We shall miss him dearly...only 4 years old. He was like a human being. When one of us would stay home sick, he would be with us in the bedroom...or if we were depressed, he would sit close to us to make sure we were OK...he was a special cat. 

We will miss him...


----------



## Lori (Jun 8, 2003)

I am so sorry about Tuck. It sounds like you did everything you possibly could. 
Sounds like he had a very loving home. 
My thoughts with you and your family.


----------



## morea (Feb 8, 2005)

I am so sorry for your loss. At least you were there to comfort your baby and show him that you would do anything for him right up to the end. You did everything you could, don't think for a second that you didn't do enough.

May you find peace in the knowledge that he trusted and loved you, and that his final moments on this Earth were with people who cared for him.


----------



## kelly4582 (Apr 10, 2005)

i am deeply sorry for your loss. i know how hard it is to lose a pet. i lost my 1year old kitten, cleo, to FIP. adn i know how hard it is. you did evrything you could and im sure she had a very loving home.


----------



## coaster (Dec 1, 2004)

Man, I'm just about bawling.  

I think when one reads a story like that, one puts oneself in the writer's place. That's why it has such an impact. "This could be happening to me".

Beautiful, wonderful eulogy. Thank you for sharing. Sorry about your loss. Really. Best wishes to you.


----------



## nicksan (Apr 19, 2005)

I'm glad I found this forum. It helps to talk about it.

My wife, especially is having a difficult time. She's the one who adpoted Tuck and Lucca as kittens, before I met her 3 years ago.
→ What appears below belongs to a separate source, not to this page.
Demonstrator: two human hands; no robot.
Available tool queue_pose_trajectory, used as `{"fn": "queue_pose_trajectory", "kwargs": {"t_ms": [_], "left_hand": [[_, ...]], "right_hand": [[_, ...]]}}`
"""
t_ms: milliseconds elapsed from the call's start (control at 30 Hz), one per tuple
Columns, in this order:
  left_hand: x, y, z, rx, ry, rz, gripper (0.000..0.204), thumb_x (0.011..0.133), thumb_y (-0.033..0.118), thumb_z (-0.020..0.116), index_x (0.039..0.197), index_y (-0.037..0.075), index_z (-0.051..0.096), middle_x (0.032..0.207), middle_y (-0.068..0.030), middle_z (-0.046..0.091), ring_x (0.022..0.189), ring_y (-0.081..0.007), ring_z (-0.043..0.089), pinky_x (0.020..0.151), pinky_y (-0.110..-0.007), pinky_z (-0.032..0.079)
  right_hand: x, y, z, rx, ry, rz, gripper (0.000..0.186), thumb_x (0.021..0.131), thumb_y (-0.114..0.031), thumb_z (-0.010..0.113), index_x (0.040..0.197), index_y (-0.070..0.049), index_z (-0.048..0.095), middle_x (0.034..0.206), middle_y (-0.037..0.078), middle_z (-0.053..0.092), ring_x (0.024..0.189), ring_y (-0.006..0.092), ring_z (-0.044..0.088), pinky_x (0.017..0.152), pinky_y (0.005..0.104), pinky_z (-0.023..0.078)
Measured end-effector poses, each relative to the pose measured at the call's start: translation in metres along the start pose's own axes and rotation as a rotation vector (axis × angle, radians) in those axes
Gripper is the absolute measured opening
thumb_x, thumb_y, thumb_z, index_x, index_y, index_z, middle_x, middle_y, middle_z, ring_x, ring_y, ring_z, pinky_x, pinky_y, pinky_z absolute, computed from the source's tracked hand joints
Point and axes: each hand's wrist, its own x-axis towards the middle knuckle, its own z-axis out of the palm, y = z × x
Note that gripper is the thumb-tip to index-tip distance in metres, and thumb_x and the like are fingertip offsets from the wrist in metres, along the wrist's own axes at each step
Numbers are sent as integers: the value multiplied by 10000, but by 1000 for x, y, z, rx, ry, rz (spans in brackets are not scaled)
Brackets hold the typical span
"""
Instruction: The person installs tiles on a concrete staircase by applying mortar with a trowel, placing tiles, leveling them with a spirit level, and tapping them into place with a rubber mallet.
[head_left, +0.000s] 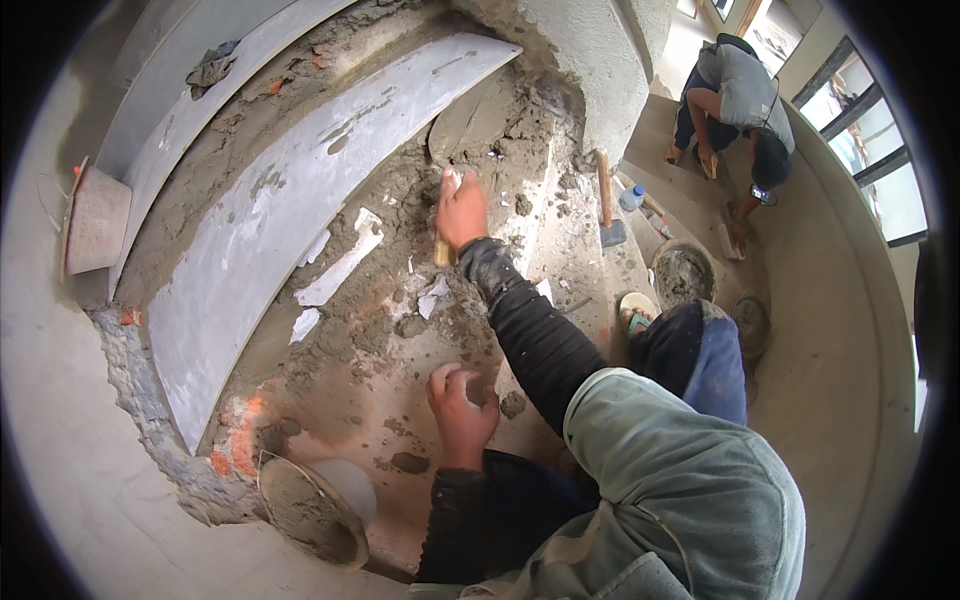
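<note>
My right hand (pixel 462 212) is closed round the wooden handle of a trowel (pixel 444 252). The trowel's grey blade (pixel 462 128) lies against wet mortar (pixel 525 130) near the foot of the rough wall. Lower and nearer, my left hand (pixel 464 418) is held over the dusty step with its fingers curled but apart, and I see nothing in it. Left of my right hand, a long grey slab (pixel 300 190) rests on a mortar bed, its face smeared in places. Torn white scraps (pixel 345 262) are scattered between the slab and my hands.
A mortar bucket (pixel 320 515) tilts at the near left; another bucket (pixel 98 220) stands far left. Right of my arm are a hammer (pixel 606 205), a blue-capped bottle (pixel 632 197) and a mortar tub (pixel 685 272). Another person (pixel 745 110) crouches at the far right.
</note>
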Motion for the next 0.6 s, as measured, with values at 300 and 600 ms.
{"fn": "queue_pose_trajectory", "kwargs": {"t_ms": [300, 600], "left_hand": [[11, 6, 3, 52, -22, -62, 277, 662, 24, 754, 911, 15, 632, 1093, -182, 568, 1025, -387, 563, 886, -440, 463], [7, -3, -3, -2, 38, -77, 279, 671, 64, 732, 937, 74, 648, 1127, -134, 554, 1079, -366, 524, 946, -463, 422]], "right_hand": [[-117, 20, -23, 128, -362, 155, 326, 1058, -349, 417, 1026, -26, 443, 703, 149, 599, 625, 258, 651, 489, 414, 522], [-51, -39, 19, 495, -308, 437, 252, 1052, -260, 465, 1059, -15, 407, 706, 74, 542, 510, 179, 571, 404, 344, 519]]}}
So they were her babies...but over the 3 years I've known the cats, they have become family to me as well.

She feels guilty because a vet told her that he had a heart murmur. Then we took him to another vet and had him checked out 3 times and he checked out completely healthy. She seams to feel that she could have saved him should she have pursued the heart murmur. I keep on telling her there was nothing she could have done...plus out current vet told us that he's fine, including his heart. So what are we to do?

But I understand her pain...I lost my father to liver cancer and I wonder at times if I have done EVERYTHING possible under the sun to help him. I try to believe that I have...but there is always that small amount of doubt hiding inside of me.

Time is the best medicine when it comes to this...

I think I had a pretty good bond with Tuck. His usual thing was to wait until I finished taking a shower, then we would just play. I think he liked the smell of soap...or something like that. We would call his name and he would come running to us...very dog-like!

It's amazing...when you never have had a pet, you only think of them as "Oh, he was just a cat...get over it"...but once you experience them, they become a part of everyday life. I play with them every single day. Tend to them every single day. To me they are FULL family members.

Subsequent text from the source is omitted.